Испанские репортажи 1931-1939 (Эренбург) - страница 33

Д'Аннунцио и Маринетти – люди дофашистской эры. Что же принесло стране «национальное пробуждение»? Единственный роман молодой фашистской Италии, которому удалось выйти за пределы своей страны, носит достаточно красноречивое название: «Безразличные». Это роман о современной итальянской молодежи. Перед читателем не грубые рабфаковцы, которые учатся на трамвайных остановках и которые работают по восемнадцать часов в сутки. Герои романа Моравиа – безразличные. Им невыносимо скучно жить, и, зевая, автор описывает их никчемную жизнь. Любовник мамаши изменяет ей с дочкой. У любовника – лиры, а почтенная семья разорена. Сын хочет убить обидчика, но потом, раздумав, пьет с ним ликер. Автору до того тошно об этом рассказывать, что он то и дело возвращается к обеденному столу – вот прислуга принесла тарелки, вот она унесла тарелки, вот она положила вилки… Таковы литературные признания «молодой пробужденной Италии»{34}.

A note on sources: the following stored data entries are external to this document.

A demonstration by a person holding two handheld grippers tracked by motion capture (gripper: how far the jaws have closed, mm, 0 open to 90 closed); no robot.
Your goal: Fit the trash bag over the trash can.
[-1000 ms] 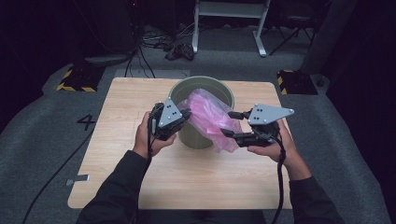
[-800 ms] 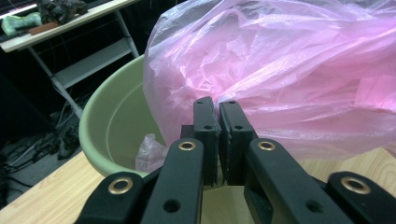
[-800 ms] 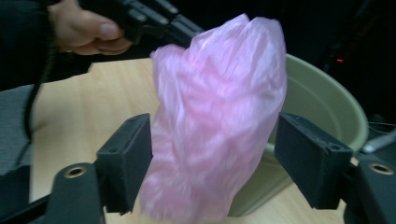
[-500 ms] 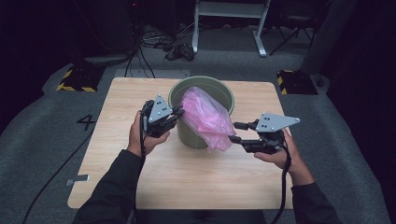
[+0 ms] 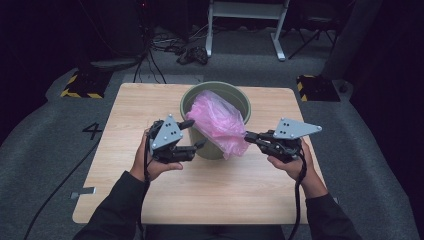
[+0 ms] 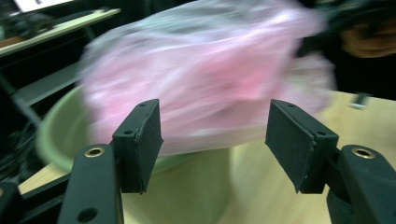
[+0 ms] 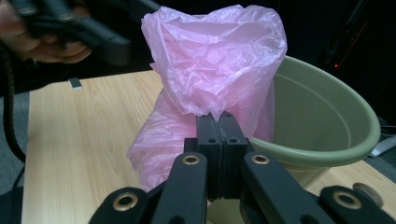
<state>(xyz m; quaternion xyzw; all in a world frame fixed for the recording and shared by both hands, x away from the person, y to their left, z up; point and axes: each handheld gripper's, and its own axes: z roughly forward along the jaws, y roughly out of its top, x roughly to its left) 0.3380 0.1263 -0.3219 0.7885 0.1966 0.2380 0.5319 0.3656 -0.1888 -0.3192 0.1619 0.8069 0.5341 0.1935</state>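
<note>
Right tool is clamped on a fold of the pink plastic bag; its jaws have just been closing, film pinched between them. Left tool has just been opening and now stands wide, nothing in it, bag ahead of its pads.

Bag sits half in the green bucket on the surface, draped over the near rim, tail hanging outside.

Risks as we see them:
- single thin pinch: any pull and the film slips or tears
- bucket is light, so a sideways tug could drag or tip it
- left tool could close on bunched layers instead of one edge, so the mouth won't spread
</note>
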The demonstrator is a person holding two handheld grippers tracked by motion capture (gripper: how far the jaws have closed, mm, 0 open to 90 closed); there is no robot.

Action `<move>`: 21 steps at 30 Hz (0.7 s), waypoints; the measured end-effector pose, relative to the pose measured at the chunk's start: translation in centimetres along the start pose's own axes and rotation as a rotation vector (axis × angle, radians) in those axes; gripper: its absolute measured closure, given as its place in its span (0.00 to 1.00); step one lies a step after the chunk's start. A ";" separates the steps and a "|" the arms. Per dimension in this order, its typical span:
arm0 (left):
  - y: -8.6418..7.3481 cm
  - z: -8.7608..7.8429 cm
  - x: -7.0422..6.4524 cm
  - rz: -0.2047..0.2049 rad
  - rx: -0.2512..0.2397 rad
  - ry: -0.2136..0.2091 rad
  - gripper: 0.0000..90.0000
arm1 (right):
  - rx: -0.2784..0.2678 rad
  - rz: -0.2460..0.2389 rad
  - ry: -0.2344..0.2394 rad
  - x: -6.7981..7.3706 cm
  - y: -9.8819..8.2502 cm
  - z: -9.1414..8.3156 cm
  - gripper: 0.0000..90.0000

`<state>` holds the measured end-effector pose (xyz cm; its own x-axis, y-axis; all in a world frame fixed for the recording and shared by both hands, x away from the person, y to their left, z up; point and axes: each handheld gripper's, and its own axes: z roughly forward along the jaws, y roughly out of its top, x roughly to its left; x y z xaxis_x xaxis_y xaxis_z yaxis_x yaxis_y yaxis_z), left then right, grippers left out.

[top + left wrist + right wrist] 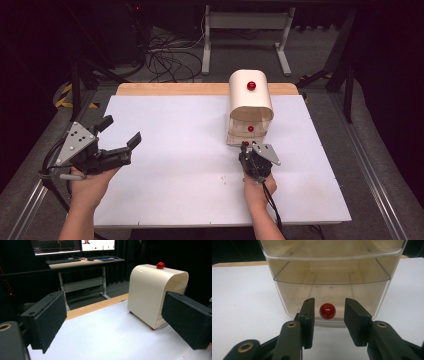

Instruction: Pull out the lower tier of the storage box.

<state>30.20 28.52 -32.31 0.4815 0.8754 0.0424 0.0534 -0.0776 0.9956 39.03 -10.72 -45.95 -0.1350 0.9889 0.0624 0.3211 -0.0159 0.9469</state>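
1. Two hand-held grippers work over a white desk with a wooden strip along its far edge.
2. Toward the far right of the desk stands a cream cabinet with a rounded top and clear plastic drawers stacked in its open front.
3. One red knob sits on the cabinet's top, a second red knob marks an upper drawer, and a third, the bottom drawer knob, sticks out from the lowest clear drawer.
4. At the cabinet's foot, the right gripper points straight at that lowest drawer.
5. Its jaws stand one on each side of the bottom drawer knob, with a clear gap on both sides; they are partly spread and not touching it.
6. From above, the right gripper lies just in front of the cabinet, held by the person's right hand.
7. Well apart, near the desk's left edge, the left gripper is held by the left hand.
8. Its jaws are spread wide with nothing between them; its own view looks across the desk at the cabinet's side.
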 end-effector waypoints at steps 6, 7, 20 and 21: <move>0.0 0.0 0.0 -0.001 -0.001 -0.001 0.07 | 0.009 0.002 0.003 0.1 -0.1 0.3 0.70; 0.0 0.0 -0.1 -0.002 -0.001 0.000 0.08 | 0.007 -0.002 -0.001 0.1 -0.2 0.4 0.71; 0.0 0.0 -0.1 0.007 0.004 -0.002 0.08 | 0.005 -0.012 -0.028 0.2 -0.4 0.8 0.76; 0.0 0.0 -0.1 0.007 0.004 -0.002 0.08 | 0.006 -0.012 -0.028 0.2 -0.4 0.8 0.76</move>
<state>30.20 28.43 -32.35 0.4834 0.8740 0.0490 0.0537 -0.0855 0.9949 39.61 -10.42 -46.59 -0.1127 0.9927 0.0426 0.3248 -0.0037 0.9458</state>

Имеется, однако, в Европе страна, где у власти находятся не рабочие и не фашисты, но самые что ни на есть настоящие литераторы. Писатели в республиканской Испании – и министры, и посланники, и губернаторы. Это и есть «ничья земля» – литературное кафе между окопами. Писатели пишут статьи и произносят великодушные речи. За ними стоят владельцы латифундий, международные финансисты и вояки из «гражданской гвардии».

Мигель Унамуно – прекрасный поэт, печальный философ и беспомощный политик. Его опыт поучителен в своей трагичности. Этот человек искренне мечтал о революции. Он любил поступь времени на страницах книг. Когда эта поступь превратилась в гул толпы перед окнами кортесов, он отошел от окон и начал мечтать о той старой Испании, которая жила в глубоком вневременном сне. Он захотел остаться нейтральным между батраками Эстремадуры и гвардейцами.

Унамуно очень храбрый человек. Когда страна в страхе [53] молчала, когда испанские социалисты лепетали о «государственной гармонии», Унамуно выступил против диктатуры. Его отправили в ссылку. Он бежал из ссылки. Во Франции, несмотря на «увещевания» полиции, он продолжал обличать. Он был в то время не зеленым юношей, но почтенным профессором, знаменитым писателем и старым человеком. Он отказался от почета и уюта. Он жил в изгнании, как бедный студент. Когда я говорю, что он испугался истории, это не справка о недостатке гражданского мужества, это естественная трагедия «ничьей земли».

Зимой 1925 года я часто видел Унамуно в парижском кафе «Ротонда». Он сидел, окруженный учениками. Он говорил о свободе и революции. Иногда он вырезывал из бумаги диковинных зверей. Он писал печальные стихи: «Романсеро изгнания». Он был похож на Дон Кихота в очках и без лат. В его облике сказалось все то суровое и безысходное, что нас потрясает в пейзаже Старой Кастилии. Я тогда еще не читал его книг, но, взглянув на него, я сразу поверил, что это настоящий поэт и непримиримый бунтарь.